**The problem**
Give back exactly the lines of the data below, starting with the line that has "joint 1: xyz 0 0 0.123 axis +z" and going on through the line that has "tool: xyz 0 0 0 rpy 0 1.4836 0".

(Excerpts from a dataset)
◇ ◇ ◇
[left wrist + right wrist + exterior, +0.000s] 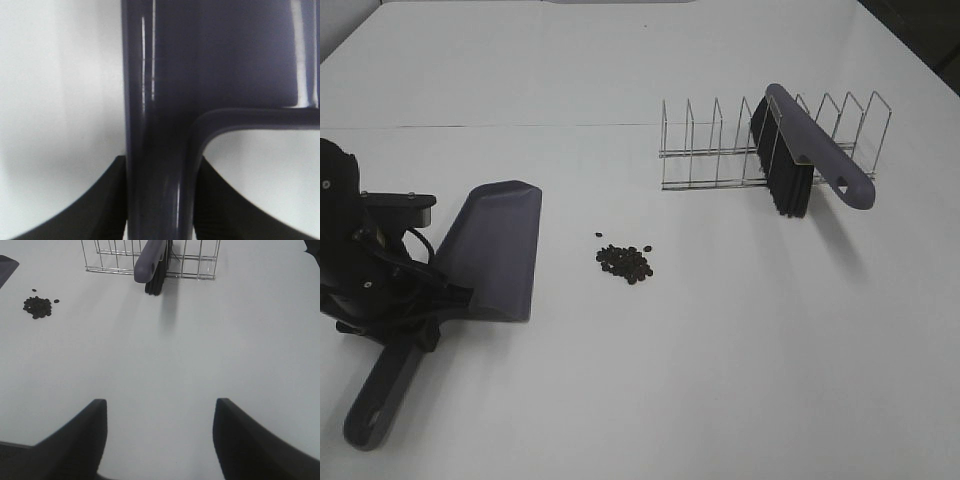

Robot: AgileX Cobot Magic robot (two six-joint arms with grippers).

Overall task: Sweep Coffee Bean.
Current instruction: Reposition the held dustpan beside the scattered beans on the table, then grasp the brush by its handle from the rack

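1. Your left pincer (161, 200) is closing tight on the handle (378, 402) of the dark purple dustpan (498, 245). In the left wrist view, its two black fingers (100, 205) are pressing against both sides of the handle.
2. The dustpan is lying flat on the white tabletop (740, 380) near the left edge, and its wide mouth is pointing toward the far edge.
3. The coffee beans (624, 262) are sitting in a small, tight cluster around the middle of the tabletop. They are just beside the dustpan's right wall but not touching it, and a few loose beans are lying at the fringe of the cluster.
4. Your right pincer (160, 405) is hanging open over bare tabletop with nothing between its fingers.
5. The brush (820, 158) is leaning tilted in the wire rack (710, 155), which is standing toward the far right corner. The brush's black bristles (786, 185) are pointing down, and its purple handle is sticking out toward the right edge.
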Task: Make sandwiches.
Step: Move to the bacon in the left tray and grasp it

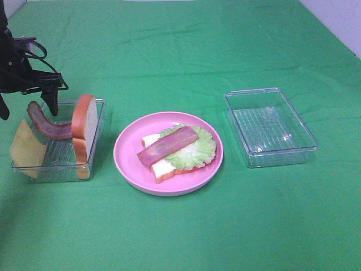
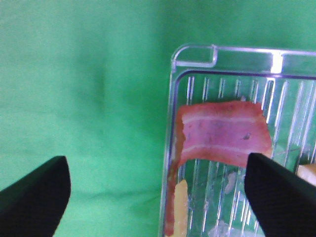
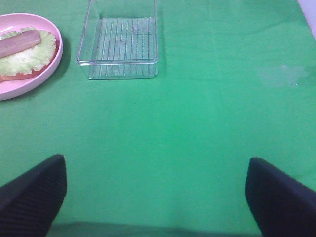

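**Counter [image 1: 180, 56]:** covered in green cloth. A round pink plate [image 1: 127, 161] sits at centre.

**Sandwich stack [image 1: 172, 151]:** on the plate, part built. A lower bread slice [image 1: 163, 168] lies flat with lettuce [image 1: 194, 149] on it. A plated bacon strip [image 1: 168, 145] runs across the top from 8 o'clock to 2 o'clock.

**Left tray [image 1: 56, 169]:** clear plastic, at 9 o'clock from the plate, just beside it and not touching.
- An upright bread slice [image 1: 84, 127] stands on edge against the tray wall at the 3 o'clock side.
- A loose bacon strip [image 1: 51, 129] curls from that slice up toward 10 o'clock.
- A cheese square [image 1: 25, 149] leans tilted at the 9 o'clock wall.

**Right tray [image 1: 282, 155]:** clear plastic, at 3 o'clock from the plate, apart from it.

**Left gripper [image 2: 155, 197]:** hangs above the 11 o'clock corner of the left tray. Its jaws are spread wide and grip nothing. In the wrist view one finger is over bare cloth outside the tray and the other is over the tray floor. The end of the loose bacon strip lies beyond the fingertips.

**Right gripper [image 3: 155, 197]:** out of the high view. Its wrist view shows the jaws spread wide over bare cloth, holding nothing, well apart from the right tray and the plate.
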Robot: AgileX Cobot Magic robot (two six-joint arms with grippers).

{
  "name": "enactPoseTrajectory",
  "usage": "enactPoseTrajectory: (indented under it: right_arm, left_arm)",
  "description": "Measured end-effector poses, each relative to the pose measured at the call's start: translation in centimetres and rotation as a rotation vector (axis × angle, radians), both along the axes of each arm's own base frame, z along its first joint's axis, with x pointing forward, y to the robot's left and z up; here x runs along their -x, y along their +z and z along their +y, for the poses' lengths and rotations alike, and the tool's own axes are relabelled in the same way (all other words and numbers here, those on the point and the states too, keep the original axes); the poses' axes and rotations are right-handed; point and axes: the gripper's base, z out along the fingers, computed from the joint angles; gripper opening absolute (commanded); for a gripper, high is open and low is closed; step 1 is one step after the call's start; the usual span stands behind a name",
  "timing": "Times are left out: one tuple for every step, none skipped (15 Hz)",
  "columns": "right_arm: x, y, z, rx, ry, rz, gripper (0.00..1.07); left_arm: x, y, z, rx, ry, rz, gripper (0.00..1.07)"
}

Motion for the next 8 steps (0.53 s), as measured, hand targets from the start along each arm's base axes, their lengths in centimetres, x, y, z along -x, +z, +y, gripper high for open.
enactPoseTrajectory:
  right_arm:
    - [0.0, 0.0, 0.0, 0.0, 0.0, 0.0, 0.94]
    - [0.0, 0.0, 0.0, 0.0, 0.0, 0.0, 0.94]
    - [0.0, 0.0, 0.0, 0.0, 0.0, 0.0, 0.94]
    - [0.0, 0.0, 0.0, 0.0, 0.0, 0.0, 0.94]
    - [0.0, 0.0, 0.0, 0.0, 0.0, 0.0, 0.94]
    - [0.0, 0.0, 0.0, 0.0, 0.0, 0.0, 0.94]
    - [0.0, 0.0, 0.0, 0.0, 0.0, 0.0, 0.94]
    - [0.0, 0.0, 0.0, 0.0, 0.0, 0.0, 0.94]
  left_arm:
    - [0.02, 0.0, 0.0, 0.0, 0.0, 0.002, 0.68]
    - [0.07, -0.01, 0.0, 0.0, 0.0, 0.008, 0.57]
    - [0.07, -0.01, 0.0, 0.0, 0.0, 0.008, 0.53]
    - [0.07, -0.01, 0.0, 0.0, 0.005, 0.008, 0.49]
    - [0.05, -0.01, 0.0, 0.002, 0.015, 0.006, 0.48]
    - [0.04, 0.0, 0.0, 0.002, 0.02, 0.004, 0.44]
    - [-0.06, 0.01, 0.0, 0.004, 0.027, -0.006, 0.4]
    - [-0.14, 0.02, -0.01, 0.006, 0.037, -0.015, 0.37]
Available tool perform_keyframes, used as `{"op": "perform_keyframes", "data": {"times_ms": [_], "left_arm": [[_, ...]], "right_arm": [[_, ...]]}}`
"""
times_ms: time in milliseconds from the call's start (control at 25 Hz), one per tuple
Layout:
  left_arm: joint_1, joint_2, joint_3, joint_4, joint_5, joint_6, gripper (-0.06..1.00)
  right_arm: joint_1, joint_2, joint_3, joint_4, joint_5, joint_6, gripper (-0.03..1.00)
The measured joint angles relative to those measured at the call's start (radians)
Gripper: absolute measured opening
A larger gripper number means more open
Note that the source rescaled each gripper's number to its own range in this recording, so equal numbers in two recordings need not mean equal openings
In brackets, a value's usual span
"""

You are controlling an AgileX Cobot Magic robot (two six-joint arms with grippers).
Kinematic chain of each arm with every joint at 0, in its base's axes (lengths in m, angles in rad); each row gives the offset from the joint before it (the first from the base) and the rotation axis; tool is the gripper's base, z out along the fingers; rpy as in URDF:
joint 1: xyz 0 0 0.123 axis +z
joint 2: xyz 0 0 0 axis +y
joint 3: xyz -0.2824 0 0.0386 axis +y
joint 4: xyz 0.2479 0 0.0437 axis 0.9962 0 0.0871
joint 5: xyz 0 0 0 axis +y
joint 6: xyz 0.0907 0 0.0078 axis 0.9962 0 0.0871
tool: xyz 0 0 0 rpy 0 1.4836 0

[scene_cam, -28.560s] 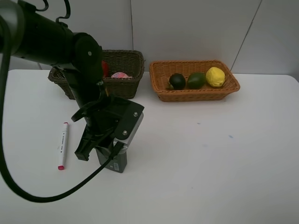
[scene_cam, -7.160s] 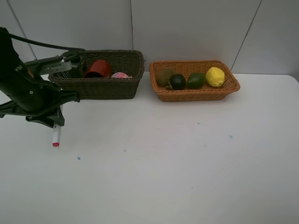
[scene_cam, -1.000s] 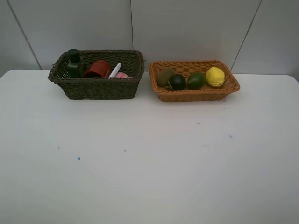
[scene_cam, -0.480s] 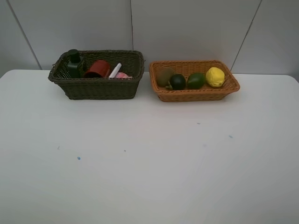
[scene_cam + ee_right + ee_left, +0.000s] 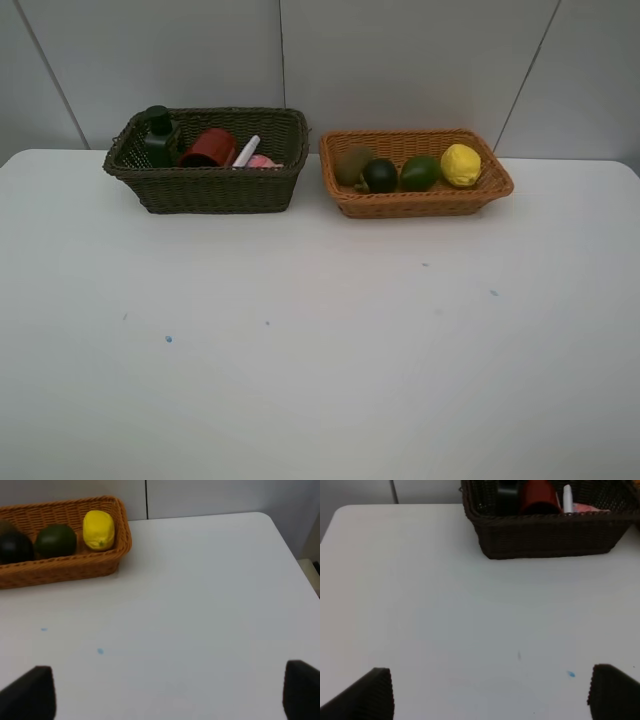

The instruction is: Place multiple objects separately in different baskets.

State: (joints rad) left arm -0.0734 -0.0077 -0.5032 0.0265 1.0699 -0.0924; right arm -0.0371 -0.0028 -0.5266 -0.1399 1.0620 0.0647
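Two wicker baskets are sitting side by side along the far edge of the white desk (image 5: 320, 350), close but not touching. The dark olive-brown basket (image 5: 210, 185) is sitting toward the far left corner and is holding a dark green pump bottle (image 5: 156, 135) at its left end, a red cup (image 5: 208, 147) lying on its side next to it, a white marker (image 5: 246, 151) leaning up against the cup, and a pink bottle (image 5: 264, 161) mostly hidden behind the front wall. The light orange-tan basket (image 5: 420, 200) is sitting right of it, holding a row of fruit: brown kiwi (image 5: 352, 163) at the left, then a dark round fruit (image 5: 380, 175), a green avocado (image 5: 420, 172), and a yellow lemon (image 5: 461, 165) at the right end, each touching or nearly touching the next. No readable brand, label or writing is showing on any item; marker print too small to tell. Neither arm is showing in the exterior high view. In the left wrist view the left gripper (image 5: 490, 695) is hanging over bare desk in front of the dark basket, jaws spread wide apart, nothing between them. In the right wrist view the right gripper (image 5: 170, 692) is hanging over bare desk in front of the tan basket's lemon end, jaws also wide apart, holding nothing. A few small blue specks (image 5: 168, 339) are dotting the desk.
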Motion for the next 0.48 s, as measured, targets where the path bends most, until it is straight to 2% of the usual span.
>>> {"op": "perform_keyframes", "data": {"times_ms": [480], "left_arm": [[0.009, 0.000, 0.000, -0.019, -0.001, 0.025, 1.00]], "right_arm": [[0.000, 0.000, 0.000, 0.000, 0.000, 0.000, 0.99]]}}
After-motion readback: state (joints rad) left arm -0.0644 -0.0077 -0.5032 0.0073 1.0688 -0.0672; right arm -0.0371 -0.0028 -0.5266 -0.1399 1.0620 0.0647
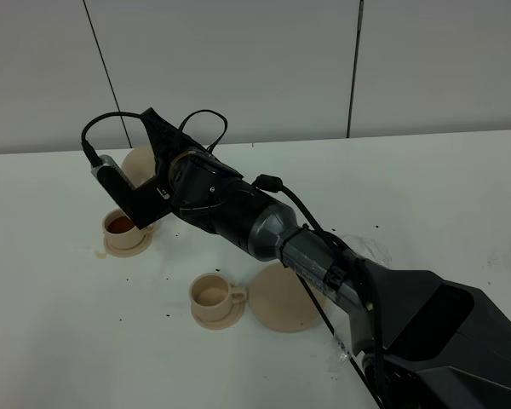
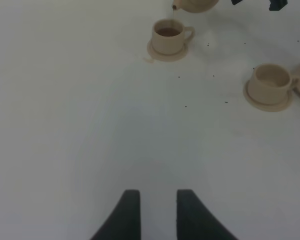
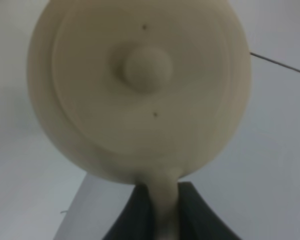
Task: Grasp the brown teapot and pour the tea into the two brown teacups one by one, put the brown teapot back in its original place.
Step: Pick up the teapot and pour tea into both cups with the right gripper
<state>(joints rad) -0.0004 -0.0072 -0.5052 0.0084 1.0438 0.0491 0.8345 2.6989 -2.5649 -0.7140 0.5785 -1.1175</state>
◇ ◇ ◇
**Written response**
joint 1: xyz 0 0 0.123 axis +z
joint 2: xyz 0 0 0 axis +y
joint 3: xyz -0.2824 0 0.0386 axis +y
joint 4: xyz 0.2479 0 0.0437 axis 0.9962 0 0.0871
joint 5: xyz 0 0 0 axis +y
joint 6: xyz 0.0907 0 0.0078 axis 0.9962 0 0.0871
tool: xyz 0 0 0 rpy 0 1.4836 0

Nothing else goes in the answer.